— Task —
If a line in the following entries holds the string "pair", include it in the tally. State the total and nothing further.

— Dataset records —
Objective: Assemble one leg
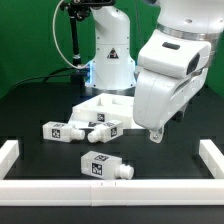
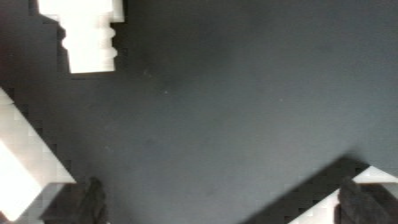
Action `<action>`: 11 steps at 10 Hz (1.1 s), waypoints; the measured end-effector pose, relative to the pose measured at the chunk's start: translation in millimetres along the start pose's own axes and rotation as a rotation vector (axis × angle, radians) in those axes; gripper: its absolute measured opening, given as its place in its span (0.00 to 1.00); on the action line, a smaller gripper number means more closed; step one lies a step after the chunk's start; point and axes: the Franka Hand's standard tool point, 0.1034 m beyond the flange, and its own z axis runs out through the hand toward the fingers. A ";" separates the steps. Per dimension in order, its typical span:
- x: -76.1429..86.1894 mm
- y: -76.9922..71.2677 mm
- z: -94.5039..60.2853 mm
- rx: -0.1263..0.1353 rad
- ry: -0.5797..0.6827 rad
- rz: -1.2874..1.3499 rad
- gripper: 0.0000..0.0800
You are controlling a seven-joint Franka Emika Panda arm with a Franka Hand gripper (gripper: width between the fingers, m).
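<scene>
The gripper (image 1: 154, 134) hangs low over the black worktop (image 1: 40, 165), jaws spread wide with nothing between them. My guess is it's lining up for a pick. The leg (image 1: 105, 166) lies on its side out front, clear of the arm, so there's room to straddle it. It's a chunky white square block in matte plastic, with tagged faces and a round peg on one end. The other legs (image 1: 58, 130) lie near the tray panel (image 1: 105, 103).

A matte black table (image 1: 40, 105) lies under soft, even light. Behind the table stands a plain green backdrop (image 1: 30, 40), with a thin black stand (image 1: 73, 40) upright before it. Low white rails (image 1: 110, 192) edge the table's front and both sides.
</scene>
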 end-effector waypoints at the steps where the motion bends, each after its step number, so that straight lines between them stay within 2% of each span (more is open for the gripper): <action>1: 0.0 0.0 0.0 0.000 0.000 0.000 0.81; 2: -2.7 1.3 0.6 -0.002 0.001 -0.008 0.81; 3: -17.6 3.8 2.8 -0.007 0.003 -0.009 0.81; 4: -35.9 0.0 4.6 -0.012 0.007 -0.004 0.81; 5: -56.3 6.6 11.0 -0.017 0.024 -0.051 0.81; 6: -72.0 23.3 17.4 -0.009 0.033 -0.077 0.81; 7: -76.2 38.6 19.9 -0.021 0.047 -0.103 0.81; 8: -79.9 52.0 23.6 -0.049 0.074 -0.136 0.81; 9: -84.9 58.5 33.1 -0.059 0.089 -0.132 0.81; 11: -90.4 64.4 53.8 -0.058 0.098 -0.128 0.81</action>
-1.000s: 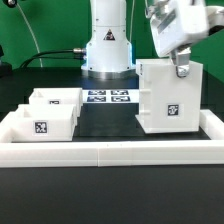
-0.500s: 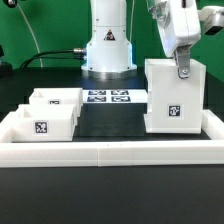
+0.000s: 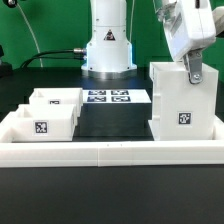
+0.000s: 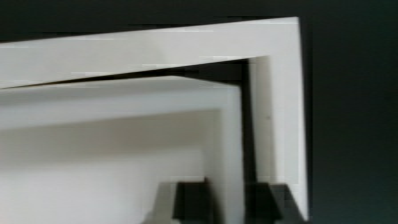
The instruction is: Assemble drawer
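My gripper (image 3: 193,72) pinches the housing (image 3: 180,115) by its top wall; best to slide it level and slowly, clear of the trays (image 3: 52,112).

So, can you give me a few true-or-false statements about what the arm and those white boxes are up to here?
1. The gripper grips the housing at its top edge. True.
2. The two trays sit inside the housing. False: they stand apart from it, at the exterior view's left.
3. The marker board lies flat in front of the arm's base. True.
4. The housing stands at the exterior view's left. False: it stands at the right.
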### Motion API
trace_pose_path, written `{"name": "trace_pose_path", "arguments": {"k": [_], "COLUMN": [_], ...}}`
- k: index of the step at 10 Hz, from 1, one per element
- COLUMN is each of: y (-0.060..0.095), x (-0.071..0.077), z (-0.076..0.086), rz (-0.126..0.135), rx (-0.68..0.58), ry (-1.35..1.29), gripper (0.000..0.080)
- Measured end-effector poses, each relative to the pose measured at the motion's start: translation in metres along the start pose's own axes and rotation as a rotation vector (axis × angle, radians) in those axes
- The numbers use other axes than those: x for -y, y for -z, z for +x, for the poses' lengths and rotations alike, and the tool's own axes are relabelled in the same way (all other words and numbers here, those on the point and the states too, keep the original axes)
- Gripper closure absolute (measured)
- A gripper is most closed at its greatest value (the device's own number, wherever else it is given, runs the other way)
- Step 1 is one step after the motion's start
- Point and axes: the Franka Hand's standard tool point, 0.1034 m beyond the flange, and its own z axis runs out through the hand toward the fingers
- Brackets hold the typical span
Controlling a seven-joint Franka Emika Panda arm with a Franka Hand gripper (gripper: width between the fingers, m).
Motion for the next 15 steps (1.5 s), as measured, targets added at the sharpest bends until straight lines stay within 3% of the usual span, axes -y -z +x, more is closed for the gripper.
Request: {"name": "trace_pose_path", "arguments": {"k": [4, 8, 9, 10, 11, 12, 13, 15], "y": [-0.011, -0.012, -0.013, -0.013, -0.012, -0.011, -0.010, -0.009], "x": [0.032, 0.040, 0.039, 0.039, 0.041, 0.044, 0.045, 0.046], "z": [-0.005, -0.008, -0.009, -0.009, -0.009, -0.009, -0.009, -0.009], "rz": [-0.004, 0.006, 0.004, 0.005, 0.012, 0.023, 0.028, 0.030], "rx": [0.016, 0.006, 0.007, 0.007, 0.006, 0.003, 0.003, 0.003], "ry": [-0.002, 0.033, 0.034, 0.034, 0.034, 0.035, 0.035, 0.035], "gripper": [0.0738, 0.0735, 0.0649, 0.0470, 0.0470, 0.0271, 0.0187, 0.0156]}}
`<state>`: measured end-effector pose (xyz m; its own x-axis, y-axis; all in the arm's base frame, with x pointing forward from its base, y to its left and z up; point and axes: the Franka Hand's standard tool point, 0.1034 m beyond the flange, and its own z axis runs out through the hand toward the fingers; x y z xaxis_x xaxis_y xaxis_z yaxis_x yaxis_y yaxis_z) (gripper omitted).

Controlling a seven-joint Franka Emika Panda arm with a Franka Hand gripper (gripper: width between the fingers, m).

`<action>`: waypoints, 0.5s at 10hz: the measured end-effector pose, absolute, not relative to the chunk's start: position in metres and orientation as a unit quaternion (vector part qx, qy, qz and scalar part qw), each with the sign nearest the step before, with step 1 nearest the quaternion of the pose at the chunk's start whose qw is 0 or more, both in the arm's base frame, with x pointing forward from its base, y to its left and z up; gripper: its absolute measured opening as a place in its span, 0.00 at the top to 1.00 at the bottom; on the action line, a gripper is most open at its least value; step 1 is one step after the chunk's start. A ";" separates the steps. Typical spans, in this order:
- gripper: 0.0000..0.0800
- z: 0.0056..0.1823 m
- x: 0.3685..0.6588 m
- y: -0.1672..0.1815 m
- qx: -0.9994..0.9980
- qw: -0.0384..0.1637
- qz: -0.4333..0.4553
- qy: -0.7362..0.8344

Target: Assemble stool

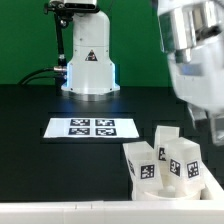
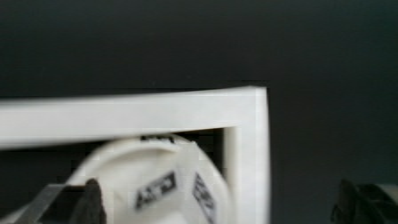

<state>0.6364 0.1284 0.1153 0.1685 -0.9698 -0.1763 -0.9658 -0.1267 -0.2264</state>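
Note:
The stool's round white seat disc [image 2: 151, 180] with black tags lies inside the corner of a white rail [image 2: 251, 140] in the wrist view. My gripper [image 2: 222, 208] hovers over it, open and empty: one dark fingertip [image 2: 71, 203] stands over the disc and the other [image 2: 374, 197] beyond the rail over the black table. Three chunky white tagged legs [image 1: 165, 160] stand together at the exterior view's lower right. My arm [image 1: 195, 55] is blurred at that view's right edge above the legs. Its fingers and the seat do not show there.
The marker board [image 1: 91, 127] lies flat mid-table. The robot base [image 1: 89, 60] stands at the back with a cable to the exterior view's left. A white rail [image 1: 60, 212] runs along the table's front edge.

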 end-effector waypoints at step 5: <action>0.19 0.117 0.636 0.127 -0.892 0.106 -0.017 0.439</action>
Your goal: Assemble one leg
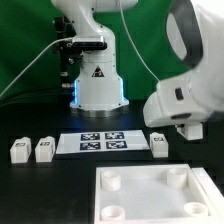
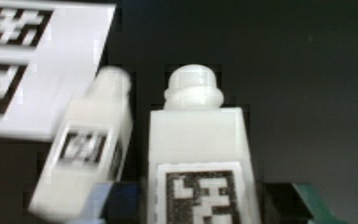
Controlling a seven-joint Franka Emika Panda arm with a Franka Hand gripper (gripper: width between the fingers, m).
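Note:
In the wrist view a white leg (image 2: 197, 150) with a round peg at its far end and a black-and-white tag on its face lies between my gripper's (image 2: 197, 208) jaws, which press on both its sides. A second leg (image 2: 91, 150) lies close beside it, blurred. In the exterior view my gripper (image 1: 186, 130) is low over the table at the right, and the arm hides the held leg. One leg (image 1: 160, 145) shows just beside the gripper. Two more legs (image 1: 18, 150) (image 1: 44, 149) stand at the exterior view's left.
The marker board (image 1: 105, 142) lies mid-table and shows in the wrist view (image 2: 34, 60) beyond the legs. A large white square plate (image 1: 155, 200) with round sockets lies at the front. The robot base (image 1: 98, 85) stands at the back.

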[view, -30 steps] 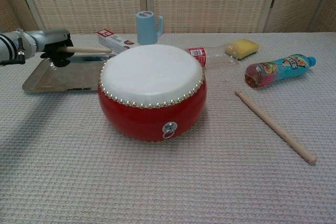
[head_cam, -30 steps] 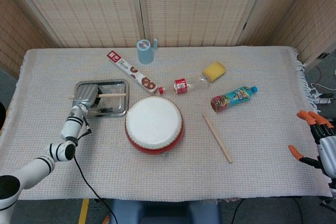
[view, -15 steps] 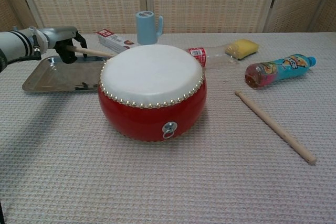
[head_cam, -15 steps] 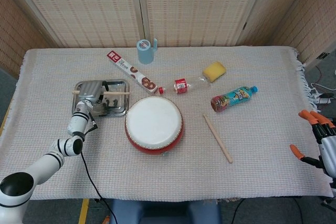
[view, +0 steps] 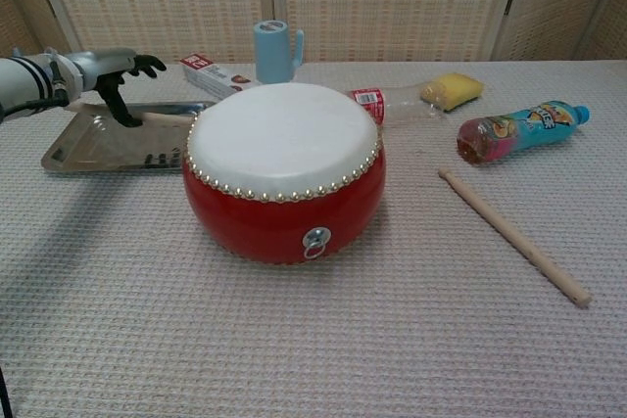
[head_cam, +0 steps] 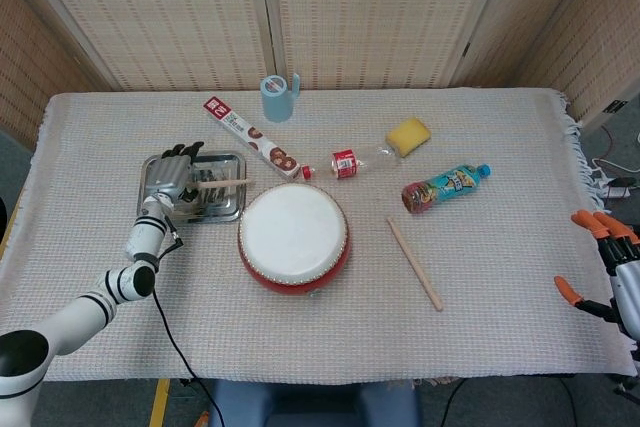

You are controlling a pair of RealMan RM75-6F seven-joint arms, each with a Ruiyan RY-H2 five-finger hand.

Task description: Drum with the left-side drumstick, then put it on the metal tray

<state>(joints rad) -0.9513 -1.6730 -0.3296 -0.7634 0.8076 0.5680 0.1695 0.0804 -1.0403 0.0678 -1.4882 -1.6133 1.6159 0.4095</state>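
Observation:
The left-side drumstick (head_cam: 224,183) lies across the metal tray (head_cam: 231,209), its tip toward the red drum (head_cam: 293,237). My left hand (head_cam: 176,173) hovers over the tray's left half with fingers spread, holding nothing. In the chest view the left hand (view: 110,69) is raised above the drumstick (view: 168,116), which rests on the tray (view: 88,152) behind the drum (view: 284,168). My right hand (head_cam: 612,269) sits at the table's far right edge, fingers apart and empty.
A second drumstick (head_cam: 414,263) lies right of the drum. Behind the drum are a biscuit box (head_cam: 248,137), blue cup (head_cam: 277,97), small bottle (head_cam: 350,162), yellow sponge (head_cam: 408,134) and a colourful drink bottle (head_cam: 445,187).
My left hand has let go of the drumstick and opened its fingers. The stick now rests on the tray. The right hand has stayed put.

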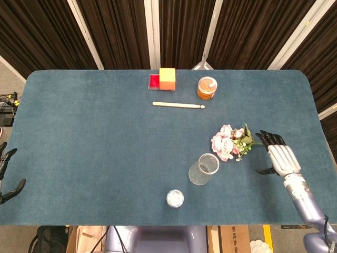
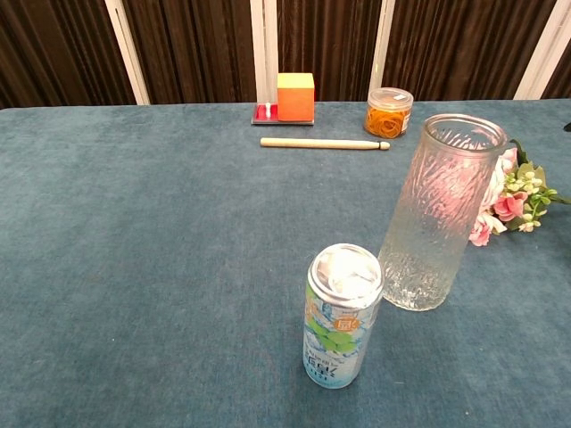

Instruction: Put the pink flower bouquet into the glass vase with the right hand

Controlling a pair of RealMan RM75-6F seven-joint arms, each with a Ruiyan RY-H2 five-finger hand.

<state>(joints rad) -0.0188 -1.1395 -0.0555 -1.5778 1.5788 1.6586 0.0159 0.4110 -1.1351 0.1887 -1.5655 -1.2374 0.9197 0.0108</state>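
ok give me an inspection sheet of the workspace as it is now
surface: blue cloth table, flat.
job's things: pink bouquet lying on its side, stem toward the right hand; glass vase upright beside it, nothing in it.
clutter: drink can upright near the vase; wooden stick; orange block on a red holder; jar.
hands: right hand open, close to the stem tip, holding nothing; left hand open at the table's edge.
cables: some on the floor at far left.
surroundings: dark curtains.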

— Result of this task —
2